Ludwigshafen Ausweichstandort für zweite Förderschule: Fällarbeiten in Rheingönheim beginnen bald
Um den Ausweichstandort für die zweite Förderschule mit dem Schwerpunkt ganzheitlicher Entwicklung in Ludwigshafen vorzubereiten, beginnen ab Donnerstag, 6. November, Fällarbeiten auf dem unbebauten Grundstück in der Gabriele-Münter-Straße in Rheingönheim.
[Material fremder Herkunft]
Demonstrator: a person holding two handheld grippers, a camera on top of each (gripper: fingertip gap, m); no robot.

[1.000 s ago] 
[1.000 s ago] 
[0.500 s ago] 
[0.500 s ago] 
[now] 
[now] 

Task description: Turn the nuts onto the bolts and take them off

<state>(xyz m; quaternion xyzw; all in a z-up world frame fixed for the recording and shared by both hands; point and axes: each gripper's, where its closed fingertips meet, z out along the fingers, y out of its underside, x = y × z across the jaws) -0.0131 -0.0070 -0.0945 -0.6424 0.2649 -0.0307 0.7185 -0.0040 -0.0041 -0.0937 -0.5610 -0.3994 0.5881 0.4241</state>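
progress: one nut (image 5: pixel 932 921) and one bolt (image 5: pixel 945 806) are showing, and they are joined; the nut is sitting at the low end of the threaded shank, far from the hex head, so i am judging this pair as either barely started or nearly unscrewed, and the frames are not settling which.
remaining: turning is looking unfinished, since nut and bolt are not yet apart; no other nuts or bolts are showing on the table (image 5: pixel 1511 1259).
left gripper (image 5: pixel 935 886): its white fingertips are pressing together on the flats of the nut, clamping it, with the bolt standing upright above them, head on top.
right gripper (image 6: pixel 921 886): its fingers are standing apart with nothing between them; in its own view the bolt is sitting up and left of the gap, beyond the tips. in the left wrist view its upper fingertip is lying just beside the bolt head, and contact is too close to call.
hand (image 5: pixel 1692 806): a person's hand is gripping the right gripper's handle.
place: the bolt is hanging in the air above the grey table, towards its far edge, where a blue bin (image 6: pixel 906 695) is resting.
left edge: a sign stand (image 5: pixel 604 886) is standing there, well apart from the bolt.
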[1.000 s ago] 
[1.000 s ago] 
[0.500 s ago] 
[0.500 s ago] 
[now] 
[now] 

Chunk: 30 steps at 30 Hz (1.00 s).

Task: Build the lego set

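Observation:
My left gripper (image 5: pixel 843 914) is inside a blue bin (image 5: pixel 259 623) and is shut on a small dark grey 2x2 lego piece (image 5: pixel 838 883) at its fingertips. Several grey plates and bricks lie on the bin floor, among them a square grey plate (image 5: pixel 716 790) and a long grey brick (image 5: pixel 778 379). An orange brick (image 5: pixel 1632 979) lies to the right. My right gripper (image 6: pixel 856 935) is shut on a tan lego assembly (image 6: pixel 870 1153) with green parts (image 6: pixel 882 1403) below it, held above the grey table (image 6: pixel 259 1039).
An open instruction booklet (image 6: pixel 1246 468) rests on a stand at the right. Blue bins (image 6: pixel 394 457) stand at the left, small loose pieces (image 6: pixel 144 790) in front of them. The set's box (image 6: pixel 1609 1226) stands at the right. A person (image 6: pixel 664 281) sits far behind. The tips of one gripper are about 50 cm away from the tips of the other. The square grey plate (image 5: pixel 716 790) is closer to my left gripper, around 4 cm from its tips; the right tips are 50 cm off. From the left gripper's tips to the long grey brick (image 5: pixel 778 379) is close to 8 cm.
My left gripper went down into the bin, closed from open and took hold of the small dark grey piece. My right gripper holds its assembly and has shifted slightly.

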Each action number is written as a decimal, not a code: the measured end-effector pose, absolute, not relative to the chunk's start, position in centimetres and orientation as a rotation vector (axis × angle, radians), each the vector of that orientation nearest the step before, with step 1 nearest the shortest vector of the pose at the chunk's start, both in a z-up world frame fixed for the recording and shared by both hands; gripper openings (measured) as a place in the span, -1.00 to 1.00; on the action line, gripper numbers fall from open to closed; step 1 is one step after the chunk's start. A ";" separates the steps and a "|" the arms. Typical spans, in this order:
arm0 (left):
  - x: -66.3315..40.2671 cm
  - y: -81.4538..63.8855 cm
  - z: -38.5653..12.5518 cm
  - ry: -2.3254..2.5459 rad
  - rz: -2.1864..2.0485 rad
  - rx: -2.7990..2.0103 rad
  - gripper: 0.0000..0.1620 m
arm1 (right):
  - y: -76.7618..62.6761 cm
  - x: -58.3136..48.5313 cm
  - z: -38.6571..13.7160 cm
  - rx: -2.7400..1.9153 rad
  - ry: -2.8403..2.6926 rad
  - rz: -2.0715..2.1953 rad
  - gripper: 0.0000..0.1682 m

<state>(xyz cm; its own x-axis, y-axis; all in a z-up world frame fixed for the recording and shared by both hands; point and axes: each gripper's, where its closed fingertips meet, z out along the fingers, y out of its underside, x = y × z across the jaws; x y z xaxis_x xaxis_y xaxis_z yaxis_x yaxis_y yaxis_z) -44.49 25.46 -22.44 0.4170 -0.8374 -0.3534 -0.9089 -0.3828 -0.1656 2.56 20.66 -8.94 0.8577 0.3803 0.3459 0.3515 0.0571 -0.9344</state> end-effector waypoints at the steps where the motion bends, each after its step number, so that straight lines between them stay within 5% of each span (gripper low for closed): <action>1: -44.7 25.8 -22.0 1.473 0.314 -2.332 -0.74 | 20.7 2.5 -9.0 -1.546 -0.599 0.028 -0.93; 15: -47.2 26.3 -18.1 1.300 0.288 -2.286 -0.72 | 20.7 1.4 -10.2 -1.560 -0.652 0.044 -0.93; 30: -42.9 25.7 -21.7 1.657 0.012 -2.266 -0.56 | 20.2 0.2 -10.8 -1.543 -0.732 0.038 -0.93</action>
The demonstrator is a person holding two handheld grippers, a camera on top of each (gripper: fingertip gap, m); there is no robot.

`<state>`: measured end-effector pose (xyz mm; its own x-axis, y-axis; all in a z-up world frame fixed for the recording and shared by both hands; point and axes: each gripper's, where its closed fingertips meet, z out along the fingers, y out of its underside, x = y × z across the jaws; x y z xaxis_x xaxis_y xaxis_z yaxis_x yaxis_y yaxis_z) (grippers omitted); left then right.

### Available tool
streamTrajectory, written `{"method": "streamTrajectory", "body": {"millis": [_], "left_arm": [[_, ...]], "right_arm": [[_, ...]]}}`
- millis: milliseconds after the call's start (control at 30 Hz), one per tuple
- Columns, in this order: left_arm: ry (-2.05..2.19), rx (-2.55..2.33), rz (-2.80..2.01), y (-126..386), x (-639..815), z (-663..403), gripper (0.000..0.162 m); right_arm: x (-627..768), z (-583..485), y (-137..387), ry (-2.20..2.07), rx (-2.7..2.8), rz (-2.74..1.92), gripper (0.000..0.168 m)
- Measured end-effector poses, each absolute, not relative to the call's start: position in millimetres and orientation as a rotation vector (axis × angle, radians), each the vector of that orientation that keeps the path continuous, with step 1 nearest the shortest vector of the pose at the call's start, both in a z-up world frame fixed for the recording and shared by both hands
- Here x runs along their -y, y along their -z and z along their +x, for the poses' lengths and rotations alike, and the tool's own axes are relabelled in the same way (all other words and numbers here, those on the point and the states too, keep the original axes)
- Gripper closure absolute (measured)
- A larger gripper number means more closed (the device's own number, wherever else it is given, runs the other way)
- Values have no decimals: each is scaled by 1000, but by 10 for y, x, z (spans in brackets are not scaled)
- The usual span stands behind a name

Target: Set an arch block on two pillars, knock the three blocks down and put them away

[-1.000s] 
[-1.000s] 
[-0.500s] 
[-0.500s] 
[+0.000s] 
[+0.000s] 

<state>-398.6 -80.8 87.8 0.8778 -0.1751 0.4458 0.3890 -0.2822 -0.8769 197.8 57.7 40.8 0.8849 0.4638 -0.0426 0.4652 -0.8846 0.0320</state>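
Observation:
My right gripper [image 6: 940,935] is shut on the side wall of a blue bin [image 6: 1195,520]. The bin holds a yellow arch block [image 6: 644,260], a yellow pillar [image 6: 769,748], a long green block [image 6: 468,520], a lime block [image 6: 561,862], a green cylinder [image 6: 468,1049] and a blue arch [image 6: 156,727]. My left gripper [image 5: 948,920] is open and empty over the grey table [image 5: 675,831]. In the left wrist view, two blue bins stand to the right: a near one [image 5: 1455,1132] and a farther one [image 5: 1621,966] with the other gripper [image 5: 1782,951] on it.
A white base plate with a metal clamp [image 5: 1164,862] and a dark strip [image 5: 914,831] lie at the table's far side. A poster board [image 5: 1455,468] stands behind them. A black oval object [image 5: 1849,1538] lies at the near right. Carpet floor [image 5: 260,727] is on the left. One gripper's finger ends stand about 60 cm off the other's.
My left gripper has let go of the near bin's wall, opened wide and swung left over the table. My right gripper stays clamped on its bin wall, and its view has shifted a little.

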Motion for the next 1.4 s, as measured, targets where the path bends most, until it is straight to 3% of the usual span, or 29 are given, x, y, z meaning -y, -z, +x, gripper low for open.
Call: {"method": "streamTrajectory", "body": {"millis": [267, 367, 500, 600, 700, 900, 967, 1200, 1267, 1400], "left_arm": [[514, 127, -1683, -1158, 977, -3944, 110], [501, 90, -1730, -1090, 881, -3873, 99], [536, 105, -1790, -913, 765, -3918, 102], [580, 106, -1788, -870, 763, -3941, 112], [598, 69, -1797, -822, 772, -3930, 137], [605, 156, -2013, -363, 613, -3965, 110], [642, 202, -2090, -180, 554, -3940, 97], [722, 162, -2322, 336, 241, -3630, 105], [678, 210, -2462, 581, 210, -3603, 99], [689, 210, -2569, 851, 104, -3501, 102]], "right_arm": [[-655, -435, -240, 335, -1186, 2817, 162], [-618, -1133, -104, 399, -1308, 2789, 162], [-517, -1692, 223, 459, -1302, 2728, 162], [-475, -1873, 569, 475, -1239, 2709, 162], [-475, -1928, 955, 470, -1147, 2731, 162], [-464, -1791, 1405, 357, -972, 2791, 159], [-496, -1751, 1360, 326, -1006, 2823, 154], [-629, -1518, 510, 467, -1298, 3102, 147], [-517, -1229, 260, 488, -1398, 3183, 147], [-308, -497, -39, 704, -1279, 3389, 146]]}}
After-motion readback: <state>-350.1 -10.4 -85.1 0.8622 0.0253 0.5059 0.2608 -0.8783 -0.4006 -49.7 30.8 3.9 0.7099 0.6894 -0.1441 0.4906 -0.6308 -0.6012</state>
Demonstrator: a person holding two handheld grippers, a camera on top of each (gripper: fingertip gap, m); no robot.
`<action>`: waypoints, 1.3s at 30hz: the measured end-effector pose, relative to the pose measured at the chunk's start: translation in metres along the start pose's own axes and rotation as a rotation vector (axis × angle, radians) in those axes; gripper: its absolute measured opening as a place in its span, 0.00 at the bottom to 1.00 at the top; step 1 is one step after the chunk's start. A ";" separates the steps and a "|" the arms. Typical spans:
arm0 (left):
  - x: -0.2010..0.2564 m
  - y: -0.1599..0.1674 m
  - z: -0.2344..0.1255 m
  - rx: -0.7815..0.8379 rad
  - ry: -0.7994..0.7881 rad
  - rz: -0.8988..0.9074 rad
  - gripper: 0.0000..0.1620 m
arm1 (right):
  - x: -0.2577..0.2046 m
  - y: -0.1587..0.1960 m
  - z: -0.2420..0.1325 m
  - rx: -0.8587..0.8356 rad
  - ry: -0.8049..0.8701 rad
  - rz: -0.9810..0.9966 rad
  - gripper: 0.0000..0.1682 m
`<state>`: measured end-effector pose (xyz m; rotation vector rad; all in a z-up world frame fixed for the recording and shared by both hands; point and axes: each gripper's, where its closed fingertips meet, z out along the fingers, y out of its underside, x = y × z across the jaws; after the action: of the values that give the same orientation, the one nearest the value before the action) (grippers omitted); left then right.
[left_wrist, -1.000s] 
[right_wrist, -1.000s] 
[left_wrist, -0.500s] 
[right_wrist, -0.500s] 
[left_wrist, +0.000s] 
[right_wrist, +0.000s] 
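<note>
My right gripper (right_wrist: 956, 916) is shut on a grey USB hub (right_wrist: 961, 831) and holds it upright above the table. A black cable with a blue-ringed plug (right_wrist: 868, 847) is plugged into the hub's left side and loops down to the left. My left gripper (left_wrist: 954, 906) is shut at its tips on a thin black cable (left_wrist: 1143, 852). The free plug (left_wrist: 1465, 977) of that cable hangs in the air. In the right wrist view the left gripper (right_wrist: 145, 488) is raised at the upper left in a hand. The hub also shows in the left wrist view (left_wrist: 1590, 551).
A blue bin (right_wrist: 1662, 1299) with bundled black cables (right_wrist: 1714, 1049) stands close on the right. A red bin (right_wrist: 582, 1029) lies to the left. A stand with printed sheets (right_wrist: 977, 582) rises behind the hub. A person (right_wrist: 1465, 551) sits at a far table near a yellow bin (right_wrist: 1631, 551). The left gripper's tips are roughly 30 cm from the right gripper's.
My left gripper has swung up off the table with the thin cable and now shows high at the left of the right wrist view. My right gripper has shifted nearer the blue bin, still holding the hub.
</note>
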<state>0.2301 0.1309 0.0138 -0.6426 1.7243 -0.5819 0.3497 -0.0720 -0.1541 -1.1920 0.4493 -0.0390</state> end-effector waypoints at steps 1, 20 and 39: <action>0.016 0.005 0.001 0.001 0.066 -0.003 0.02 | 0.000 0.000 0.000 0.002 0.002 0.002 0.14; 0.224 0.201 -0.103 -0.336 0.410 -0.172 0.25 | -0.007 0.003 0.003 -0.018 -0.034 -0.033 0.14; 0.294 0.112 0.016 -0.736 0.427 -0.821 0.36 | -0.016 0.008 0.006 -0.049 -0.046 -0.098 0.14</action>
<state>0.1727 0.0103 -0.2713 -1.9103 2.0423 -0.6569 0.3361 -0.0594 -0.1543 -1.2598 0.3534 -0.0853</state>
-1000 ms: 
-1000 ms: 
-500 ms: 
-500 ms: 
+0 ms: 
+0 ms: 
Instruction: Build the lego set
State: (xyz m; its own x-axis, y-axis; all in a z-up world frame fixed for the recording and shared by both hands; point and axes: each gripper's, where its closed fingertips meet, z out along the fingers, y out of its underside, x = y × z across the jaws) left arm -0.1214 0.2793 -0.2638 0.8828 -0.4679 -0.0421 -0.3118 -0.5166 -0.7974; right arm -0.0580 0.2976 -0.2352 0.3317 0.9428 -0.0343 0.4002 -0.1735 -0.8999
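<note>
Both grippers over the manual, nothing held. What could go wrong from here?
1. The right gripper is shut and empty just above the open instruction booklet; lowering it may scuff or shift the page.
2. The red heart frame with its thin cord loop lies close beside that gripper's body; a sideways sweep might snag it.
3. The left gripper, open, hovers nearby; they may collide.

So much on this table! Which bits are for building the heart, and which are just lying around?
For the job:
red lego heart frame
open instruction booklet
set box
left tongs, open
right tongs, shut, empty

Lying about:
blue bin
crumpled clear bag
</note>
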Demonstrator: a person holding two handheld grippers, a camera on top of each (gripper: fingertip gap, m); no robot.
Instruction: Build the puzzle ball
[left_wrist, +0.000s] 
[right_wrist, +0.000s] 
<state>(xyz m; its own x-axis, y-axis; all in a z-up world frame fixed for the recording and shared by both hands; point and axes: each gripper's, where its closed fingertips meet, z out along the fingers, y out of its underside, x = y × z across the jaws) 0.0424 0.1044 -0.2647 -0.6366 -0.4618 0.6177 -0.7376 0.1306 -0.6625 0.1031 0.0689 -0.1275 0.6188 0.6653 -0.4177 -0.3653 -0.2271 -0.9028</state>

Dabei werden laut Stadtverwaltung zunächst abschnittsweise Sichtschneisen in den starken Bewuchs freigeschnitten, um ein mögliches Vorkommen von Tierarten auszuschließen. Die Arbeiten werden durch ein externes Ingenieurbüro von Landschaftsökologen begleitet. Im Anschluss werden die vorhandenen Gehölze bodennah zurückgeschnitten, rund 15 Bäume werden für die vorbereitenden Arbeiten gefällt. Als Ersatz werden zwischen 20 und 30 Bäume im neuen Schulhof nachgepflanzt. Diese bleiben auch nach dem Rückbau des Ausweichstandorts auf der Fläche bestehen, so die Verwaltung.
Heftige Kritik der CDU
Zuletzt hatte die Rheingönheimer CDU das Eilverfahren für das auf viere Jahre anberaumte Ausweichquartier der Oggersheimer Georgensschule als „intransparent, überhastet und unwirtschaftlich“ kritisiert, die SPD forderte im Anschluss eine sachliche Debatte. Die Diskussion über Fehler oder mögliche Verbesserungsmöglichkeiten dürfe nicht auf den Rücken der Kinder oder der Lehrkräfte der Georgensschule ausgetragen werden.